They looked more like zombies than New Yorkers as they slumped against buildings and lay down on the sidewalks.
Police say they all had taken a bad batch of drugs known to induce paranoia, vomiting and hallucinations.
At least 25 people were hospitalized in New York City after a possible overdose of synthetic marijuana known as ‘K2’.
Police responded to an intersection in Brooklyn’s Bedford-Stuyvesant neighborhood on Saturday and loaded dazed and confused users onto stretchers and into ambulances.
It is believed that this is the same location where 33 people overdosed on K2 in 2016.
On Saturday night, NBC 4 New York reported that the number of those who overdosed was believed to be 16 before those figures were corrected on Sunday.
Authorities received a call around 7.30pm of people found unresponsive on the corner of Broadway and Myrtle Avenue.
Those hospitalized were taken to Interfaith Medical Center, Wyckoff Heights Medical Center and Woodhull Medical Center, and all are expected to live.
Witnesses at the scene said the drug users looked like zombies and could barely keep their bodies upright.
‘We call them The Walking Dead,’ Israel P told The New York Daily News.
The 23-year-old, who works at his family’s nearby restaurant, said he saw three people get taken away in ambulances.
Another man, who declined to give his name told The News: ‘One of them, a guy, was upside down. His body up, his head down…Another one was lying down flat.’

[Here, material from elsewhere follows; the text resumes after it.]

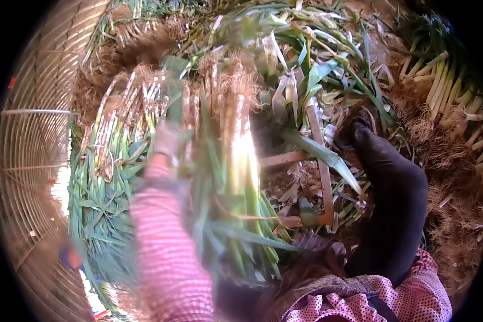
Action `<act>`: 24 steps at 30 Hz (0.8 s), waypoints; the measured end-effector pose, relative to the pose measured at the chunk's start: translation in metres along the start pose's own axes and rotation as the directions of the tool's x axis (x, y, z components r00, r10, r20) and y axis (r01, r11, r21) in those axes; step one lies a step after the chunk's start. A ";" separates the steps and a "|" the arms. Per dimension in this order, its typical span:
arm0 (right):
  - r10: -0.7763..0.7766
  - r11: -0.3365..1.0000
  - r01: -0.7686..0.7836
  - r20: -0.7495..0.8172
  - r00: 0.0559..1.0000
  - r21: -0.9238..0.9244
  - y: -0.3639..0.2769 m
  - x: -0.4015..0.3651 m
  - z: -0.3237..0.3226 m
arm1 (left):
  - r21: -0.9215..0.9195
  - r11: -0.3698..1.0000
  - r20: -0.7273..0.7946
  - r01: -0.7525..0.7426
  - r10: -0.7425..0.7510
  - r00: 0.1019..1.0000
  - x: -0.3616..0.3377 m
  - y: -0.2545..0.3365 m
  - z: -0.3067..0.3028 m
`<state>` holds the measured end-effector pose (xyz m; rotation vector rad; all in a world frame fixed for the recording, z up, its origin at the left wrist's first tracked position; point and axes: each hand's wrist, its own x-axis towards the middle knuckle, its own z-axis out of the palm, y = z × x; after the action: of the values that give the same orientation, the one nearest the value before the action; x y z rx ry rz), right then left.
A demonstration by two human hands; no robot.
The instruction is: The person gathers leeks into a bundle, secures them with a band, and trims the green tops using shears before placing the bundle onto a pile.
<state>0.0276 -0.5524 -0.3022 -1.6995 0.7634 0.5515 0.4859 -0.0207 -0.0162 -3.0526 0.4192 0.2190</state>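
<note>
Centrally, the leeks run top to bottom, just right of the left hand, the only one showing; whether its blurred fingers grip, I cannot tell.

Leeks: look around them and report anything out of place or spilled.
Loose leaves lie strewn around the wooden frame, untidy beside the leeks on the left, which lie roughly side by side, roots one way. One long leaf slants across a bar of the frame. Nothing looks plainly damaged.
</note>
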 end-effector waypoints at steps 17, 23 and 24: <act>-0.084 0.968 0.088 -0.026 0.996 0.237 0.085 -0.052 -0.060 | -0.974 0.178 0.027 0.137 -0.513 0.858 -0.165 0.006 0.008; -0.165 0.846 0.234 -0.182 0.969 0.479 -0.048 -0.175 -0.141 | -0.538 0.547 -0.093 0.642 -0.795 0.600 -0.265 -0.143 0.026; -0.245 0.843 0.276 -0.128 0.961 0.462 -0.087 -0.192 -0.132 | -0.456 0.604 -0.136 0.654 -0.773 0.619 -0.267 -0.115 0.019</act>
<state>-0.0423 -0.6276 -0.0760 -1.3293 0.6331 0.1004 0.2601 0.1619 0.0082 -3.2838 -1.0100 -0.2903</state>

Police arrested Tyquan Holley, 41, on Saturday night for criminal possession of a controlled substance after he was found with synthetic marijuana on Myrtle Avenue near Broadway.
Holley has a lengthy rap sheet with 18 prior arrests on charges ranging from patronizing a prostitute, robbery and grand larceny, police said.
Additionally, two search warrants were executed at Big Boy Deli at 930 Broadway and the Star Deli and Grill at 943 Broadway, according to police.
Authorities have called Big Boy Deli the ‘sole distributor’ of K2 in the area, according to DNAinfo.com
Three other men were arrested for selling untaxed cigarettes including Raddwan Alsaidi, 24; Marcial Cortez, 26; and Ashraf Rayshani, 22.
Cortez was also charged with criminal possession of a weapon, a knife, reported The New York Times.
Two people were taken into custody at the Deli and Grill on charges related to selling untaxed cigarettes, police said.
K2 contains man-made chemicals that act on the same cell receptors in the brain that THC does in natural marijuana. It is dirt cheap, often sold for one to five dollars for a stick or package.
Researchers have found instances in which chemicals in synthetic marijuana can bind much more strongly to cell receptors than THC, producing stronger effects.
Because the chemicals vary from packet to packet, the effects of K2 are unpredictable and can change from use to use, according to the New York City Health Department.
Packaged under names like Spice, AK-47, Smacked, Green Giant Scooby Snax, iBlown and Dank, K2 can lead to seizures, psychosis, dependence and death.
The products can also cause a rapid increase in heart, paranoia, confusion, vomiting and hallucinations.
Richard Rojas, who plowed into a crowd of pedestrian in Times Square in May 2017 – killing an 18-year-old girl, was reportedly high on K2 at the time, reported ABC 7.
More than 6,000 people have been sent to the emergency room in New York because of K2 since 2015 and there have been two confirmed deaths caused by the drug.
New York Mayor Bill de Blasio signed a bill in October that made it illegal to sell or produce K2, making it a crime punishable by up to a year in jail and fines of more than $100,000.
In May 2016, he announced that there had been an 85 percent decline in K2-related emergency visits in the last 10 months.
Councilman Robert Cornegy Jr and Assemblywoman Tremaine Wright, whose districts includes Beford-Stuyvesant, held a press conference on Sunday during which they asked for extra law enforcement outside Big Boy Deli.
‘Right now we are talking about step up enforcements in the local area to make sure that this doesn’t happen again,’ Cornegy told reporters.
Shops that are caught selling the drug lose their license to sell cigarettes. But Cornegy said many area shops have found ways to get around the law. [rewrite[
‘Some of the local shop owners are now using what’s called runners. So, not selling it absolutely out of the store, but having people who are working outside of the store who are loosely associated with the stores doing their business for them,’ the councilman told New York 1.
‘So we have to escalate our efforts in an effort to stop this scourge in our community.’